__EXERCISE DETAILS__: From the entries, copy each line that includes "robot".

DATASET RECORDS section start

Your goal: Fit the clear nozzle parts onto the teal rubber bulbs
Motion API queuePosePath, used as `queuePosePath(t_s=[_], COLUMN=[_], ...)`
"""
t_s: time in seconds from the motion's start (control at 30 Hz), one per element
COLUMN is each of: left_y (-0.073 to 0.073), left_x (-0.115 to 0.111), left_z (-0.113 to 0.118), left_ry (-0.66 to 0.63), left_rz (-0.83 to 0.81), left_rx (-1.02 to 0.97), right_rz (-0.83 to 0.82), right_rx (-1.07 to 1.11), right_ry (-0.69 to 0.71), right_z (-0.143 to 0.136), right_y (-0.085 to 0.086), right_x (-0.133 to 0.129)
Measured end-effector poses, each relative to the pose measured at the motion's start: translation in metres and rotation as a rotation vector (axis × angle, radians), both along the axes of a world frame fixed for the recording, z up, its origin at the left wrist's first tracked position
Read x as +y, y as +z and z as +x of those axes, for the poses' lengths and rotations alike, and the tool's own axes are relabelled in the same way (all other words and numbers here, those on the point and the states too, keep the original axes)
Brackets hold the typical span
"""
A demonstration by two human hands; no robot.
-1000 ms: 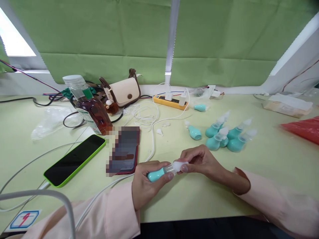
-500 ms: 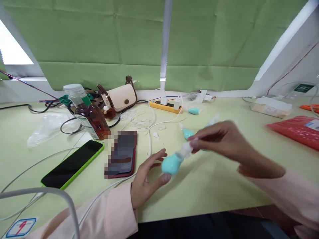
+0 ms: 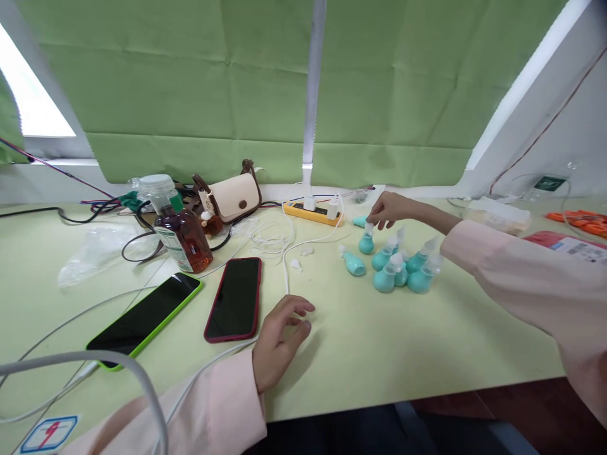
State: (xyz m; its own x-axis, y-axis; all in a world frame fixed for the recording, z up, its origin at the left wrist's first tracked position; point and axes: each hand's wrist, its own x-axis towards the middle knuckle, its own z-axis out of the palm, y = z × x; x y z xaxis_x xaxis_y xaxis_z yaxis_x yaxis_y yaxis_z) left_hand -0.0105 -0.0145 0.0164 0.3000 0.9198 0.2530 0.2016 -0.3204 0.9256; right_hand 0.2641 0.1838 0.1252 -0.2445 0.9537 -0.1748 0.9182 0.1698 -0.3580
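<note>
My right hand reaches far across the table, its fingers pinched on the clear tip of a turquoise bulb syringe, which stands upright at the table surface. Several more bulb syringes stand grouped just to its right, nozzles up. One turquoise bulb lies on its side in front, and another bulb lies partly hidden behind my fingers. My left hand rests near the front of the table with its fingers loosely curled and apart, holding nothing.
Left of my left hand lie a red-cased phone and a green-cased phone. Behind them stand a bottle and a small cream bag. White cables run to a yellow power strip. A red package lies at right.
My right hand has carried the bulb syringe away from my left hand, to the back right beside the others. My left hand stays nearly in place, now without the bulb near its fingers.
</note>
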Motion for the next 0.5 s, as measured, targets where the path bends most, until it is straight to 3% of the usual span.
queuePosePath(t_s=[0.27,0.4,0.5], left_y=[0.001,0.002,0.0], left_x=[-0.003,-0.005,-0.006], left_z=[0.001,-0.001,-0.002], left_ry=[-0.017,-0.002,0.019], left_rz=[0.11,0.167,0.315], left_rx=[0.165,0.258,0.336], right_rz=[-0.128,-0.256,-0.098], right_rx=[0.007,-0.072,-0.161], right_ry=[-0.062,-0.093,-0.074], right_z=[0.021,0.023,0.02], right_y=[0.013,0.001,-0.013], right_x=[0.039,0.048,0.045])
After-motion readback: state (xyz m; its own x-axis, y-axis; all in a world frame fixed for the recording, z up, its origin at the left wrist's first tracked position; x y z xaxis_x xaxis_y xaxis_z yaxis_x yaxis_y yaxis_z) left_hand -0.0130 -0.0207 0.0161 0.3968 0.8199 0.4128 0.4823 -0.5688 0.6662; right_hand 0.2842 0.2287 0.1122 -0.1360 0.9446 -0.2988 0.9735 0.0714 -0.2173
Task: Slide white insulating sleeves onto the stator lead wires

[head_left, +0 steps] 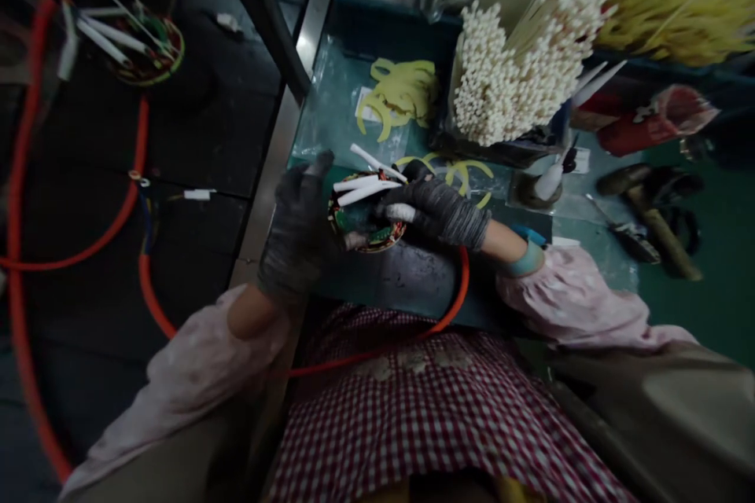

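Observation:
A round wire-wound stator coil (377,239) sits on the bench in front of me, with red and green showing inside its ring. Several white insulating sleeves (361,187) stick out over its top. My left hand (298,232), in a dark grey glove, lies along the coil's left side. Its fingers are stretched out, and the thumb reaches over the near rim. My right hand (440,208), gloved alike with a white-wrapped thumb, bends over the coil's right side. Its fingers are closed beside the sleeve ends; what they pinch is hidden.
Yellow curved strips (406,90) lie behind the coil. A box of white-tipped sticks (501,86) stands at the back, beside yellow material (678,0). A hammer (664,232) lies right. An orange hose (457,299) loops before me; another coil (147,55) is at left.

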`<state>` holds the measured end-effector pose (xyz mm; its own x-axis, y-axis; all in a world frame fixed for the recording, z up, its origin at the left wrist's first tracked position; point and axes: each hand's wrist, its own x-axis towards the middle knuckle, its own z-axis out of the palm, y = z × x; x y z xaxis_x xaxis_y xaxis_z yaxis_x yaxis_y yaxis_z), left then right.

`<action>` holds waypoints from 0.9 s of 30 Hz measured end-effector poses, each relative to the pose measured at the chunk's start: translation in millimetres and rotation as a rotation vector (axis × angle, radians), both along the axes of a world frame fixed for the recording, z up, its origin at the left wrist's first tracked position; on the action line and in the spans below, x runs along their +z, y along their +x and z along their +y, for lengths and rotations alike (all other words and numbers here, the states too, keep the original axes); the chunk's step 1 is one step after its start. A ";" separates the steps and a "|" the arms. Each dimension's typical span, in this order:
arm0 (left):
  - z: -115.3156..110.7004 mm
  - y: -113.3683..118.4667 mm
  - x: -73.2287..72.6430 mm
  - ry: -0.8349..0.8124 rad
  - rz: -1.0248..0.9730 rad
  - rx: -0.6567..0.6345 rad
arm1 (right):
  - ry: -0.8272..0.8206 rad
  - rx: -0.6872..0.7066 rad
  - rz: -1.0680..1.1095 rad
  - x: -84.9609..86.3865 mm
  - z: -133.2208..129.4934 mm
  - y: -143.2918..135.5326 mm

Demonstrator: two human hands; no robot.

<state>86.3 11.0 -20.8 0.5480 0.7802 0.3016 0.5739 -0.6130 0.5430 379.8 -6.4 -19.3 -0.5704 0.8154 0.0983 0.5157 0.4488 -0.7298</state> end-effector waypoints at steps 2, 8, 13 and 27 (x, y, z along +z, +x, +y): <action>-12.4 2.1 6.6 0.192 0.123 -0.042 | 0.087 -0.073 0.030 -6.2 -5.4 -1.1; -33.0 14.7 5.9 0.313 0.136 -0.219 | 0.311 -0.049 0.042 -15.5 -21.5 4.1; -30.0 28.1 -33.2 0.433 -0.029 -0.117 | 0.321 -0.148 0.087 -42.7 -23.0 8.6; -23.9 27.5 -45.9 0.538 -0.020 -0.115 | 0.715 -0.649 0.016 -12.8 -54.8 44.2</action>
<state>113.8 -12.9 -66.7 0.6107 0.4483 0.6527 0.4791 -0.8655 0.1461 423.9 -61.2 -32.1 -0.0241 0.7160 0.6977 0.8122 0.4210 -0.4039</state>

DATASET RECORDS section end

__TASK ANSWER__:
A demonstration by two human hands; no robot.
Demonstrator: two human hands; no robot.

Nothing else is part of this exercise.